* Task prompt *
The goal is a clean copy of all the data below, with pictures dropped and everything else retyped exactly.

* The data *
- Opening Delimiter -

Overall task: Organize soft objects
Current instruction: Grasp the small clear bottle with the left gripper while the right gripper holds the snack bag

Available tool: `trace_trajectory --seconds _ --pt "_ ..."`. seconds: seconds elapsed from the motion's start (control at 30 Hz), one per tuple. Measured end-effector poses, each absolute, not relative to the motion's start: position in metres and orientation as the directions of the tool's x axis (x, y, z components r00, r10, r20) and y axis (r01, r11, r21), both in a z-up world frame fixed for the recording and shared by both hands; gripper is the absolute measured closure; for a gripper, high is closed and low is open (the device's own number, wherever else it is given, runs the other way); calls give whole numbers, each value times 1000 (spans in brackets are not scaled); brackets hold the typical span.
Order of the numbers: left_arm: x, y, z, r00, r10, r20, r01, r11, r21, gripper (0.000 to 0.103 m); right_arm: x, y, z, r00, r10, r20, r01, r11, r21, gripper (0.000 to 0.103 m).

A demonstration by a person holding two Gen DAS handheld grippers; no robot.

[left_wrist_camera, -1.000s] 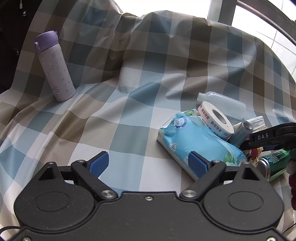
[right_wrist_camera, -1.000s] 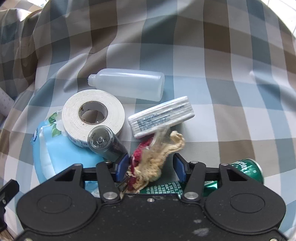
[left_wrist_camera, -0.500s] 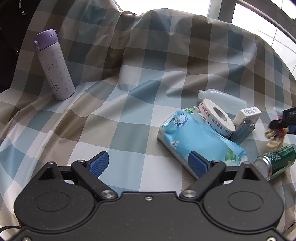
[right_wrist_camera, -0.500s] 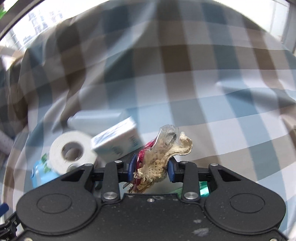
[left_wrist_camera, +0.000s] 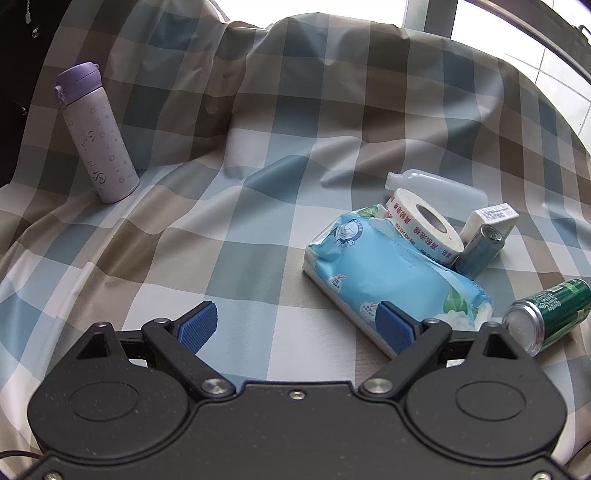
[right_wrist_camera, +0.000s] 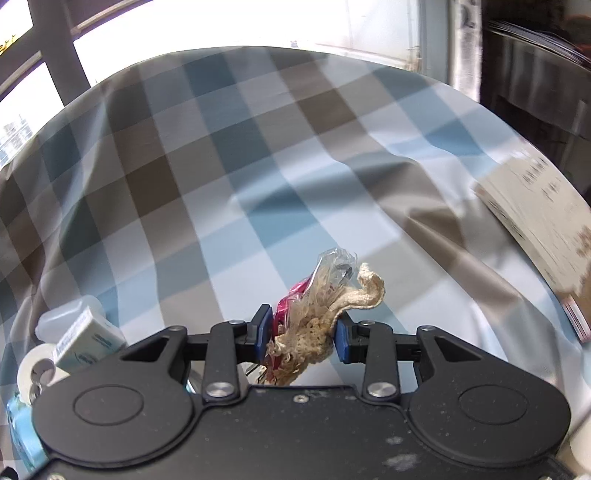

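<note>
Since a second earlier I had lifted my right gripper (right_wrist_camera: 302,334) off the pile, its jaws clenched on the crocheted bundle (right_wrist_camera: 314,321), which sat between the pads above the checked cloth (right_wrist_camera: 258,177). A book (right_wrist_camera: 543,236) at right was blurred. My left gripper (left_wrist_camera: 297,326) stayed released beside the tissue pack (left_wrist_camera: 391,273).

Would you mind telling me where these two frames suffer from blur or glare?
Left wrist view: sharp throughout, only the window blown out to white. Right wrist view: window overexposed, the checked cloth and book motion-smeared, while the crocheted bundle in the right gripper stays crisp.
</note>
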State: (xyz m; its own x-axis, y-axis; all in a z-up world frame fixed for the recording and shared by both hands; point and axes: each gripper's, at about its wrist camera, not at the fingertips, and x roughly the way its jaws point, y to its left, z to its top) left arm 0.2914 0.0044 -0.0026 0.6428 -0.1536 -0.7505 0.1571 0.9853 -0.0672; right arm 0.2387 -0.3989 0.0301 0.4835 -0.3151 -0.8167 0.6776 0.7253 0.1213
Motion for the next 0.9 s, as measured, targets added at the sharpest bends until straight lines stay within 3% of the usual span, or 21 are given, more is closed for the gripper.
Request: trace_trajectory --seconds 0.23,0.4,0.53,0.67,0.77,0.9 --pt "291 3 -4 665 -157 -731 159 985 -67 13 165 -356 15 545 -207 -813 668 693 271 69" --pt "286 -2 -4 698 -145 -702 165 985 -39 13 152 -340 11 575 -191 -795 619 737 271 69" --pt "277 -15 -3 742 -94 -664 174 983 55 13 155 -342 5 570 -138 -810 601 742 297 69" --pt "279 -36 5 787 65 -614 92 971 220 13 157 -336 5 571 -95 -815 559 772 302 69" --pt "287 -61 15 780 50 -623 140 958 252 13 156 -334 6 576 -67 -815 538 781 316 69" --pt "289 -104 28 817 75 -572 161 922 351 11 157 -332 6 576 -42 -816 522 787 328 69"
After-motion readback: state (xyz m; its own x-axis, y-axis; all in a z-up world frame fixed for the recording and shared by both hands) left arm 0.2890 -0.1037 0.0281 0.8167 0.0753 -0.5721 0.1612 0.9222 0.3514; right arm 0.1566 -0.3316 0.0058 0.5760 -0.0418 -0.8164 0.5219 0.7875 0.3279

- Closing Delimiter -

* Task output *
Overall task: Organize soft objects
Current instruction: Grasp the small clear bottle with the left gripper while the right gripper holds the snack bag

Available tool: `trace_trajectory --seconds _ --pt "_ ..."`. seconds: seconds elapsed from the motion's start (control at 30 Hz), one per tuple. Measured end-effector poses, each absolute, not relative to the motion's start: position in metres and orientation as the directions of the tool's x axis (x, y, z components r00, r10, r20) and y axis (r01, r11, r21), both in a z-up world frame fixed for the recording and shared by both hands; gripper is the absolute measured closure; for a gripper, high is closed and low is open (the device's own number, wherever else it is given, runs the other way); calls give whole numbers, each value times 1000 (spans in brackets are not scaled); brackets hold the typical span.
Order of the numbers: left_arm: x, y, z, r00, r10, r20, r01, r11, r21, gripper (0.000 to 0.103 m); right_arm: x, y, z, r00, r10, r20, r01, r11, r21, gripper (0.000 to 0.103 m).

A demonstration by a person holding two Gen DAS handheld grippers; no robot.

[left_wrist_camera, -1.000s] 
[right_wrist_camera, -1.000s] 
[left_wrist_camera, -0.500s] 
[right_wrist_camera, -0.500s] 
[left_wrist_camera, +0.000s] 
[right_wrist_camera, +0.000s] 

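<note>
Since a second earlier I had lifted my right gripper (right_wrist_camera: 302,334) off the pile, its jaws clenched on the crocheted bundle (right_wrist_camera: 314,321), which sat between the pads above the checked cloth (right_wrist_camera: 258,177). A book (right_wrist_camera: 543,236) at right was blurred. My left gripper (left_wrist_camera: 297,326) stayed released beside the tissue pack (left_wrist_camera: 391,273).

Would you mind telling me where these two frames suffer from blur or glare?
Left wrist view: sharp throughout, only the window blown out to white. Right wrist view: window overexposed, the checked cloth and book motion-smeared, while the crocheted bundle in the right gripper stays crisp.
</note>
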State: (xyz m; its own x-axis, y-axis; all in a z-up world frame fixed for the recording and shared by both hands; point and axes: each gripper's, at about its wrist camera, not at the fingertips, and x roughly the way its jaws point, y to its left, z to its top) left arm 0.2914 0.0044 -0.0026 0.6428 -0.1536 -0.7505 0.1571 0.9853 -0.0672; right arm 0.2387 -0.3989 0.0301 0.4835 -0.3151 -0.8167 0.6776 0.7253 0.1213
Motion for the next 0.9 s, as measured, targets added at the sharpest bends until straight lines stay within 3% of the usual span, or 21 are given, more is closed for the gripper.
Request: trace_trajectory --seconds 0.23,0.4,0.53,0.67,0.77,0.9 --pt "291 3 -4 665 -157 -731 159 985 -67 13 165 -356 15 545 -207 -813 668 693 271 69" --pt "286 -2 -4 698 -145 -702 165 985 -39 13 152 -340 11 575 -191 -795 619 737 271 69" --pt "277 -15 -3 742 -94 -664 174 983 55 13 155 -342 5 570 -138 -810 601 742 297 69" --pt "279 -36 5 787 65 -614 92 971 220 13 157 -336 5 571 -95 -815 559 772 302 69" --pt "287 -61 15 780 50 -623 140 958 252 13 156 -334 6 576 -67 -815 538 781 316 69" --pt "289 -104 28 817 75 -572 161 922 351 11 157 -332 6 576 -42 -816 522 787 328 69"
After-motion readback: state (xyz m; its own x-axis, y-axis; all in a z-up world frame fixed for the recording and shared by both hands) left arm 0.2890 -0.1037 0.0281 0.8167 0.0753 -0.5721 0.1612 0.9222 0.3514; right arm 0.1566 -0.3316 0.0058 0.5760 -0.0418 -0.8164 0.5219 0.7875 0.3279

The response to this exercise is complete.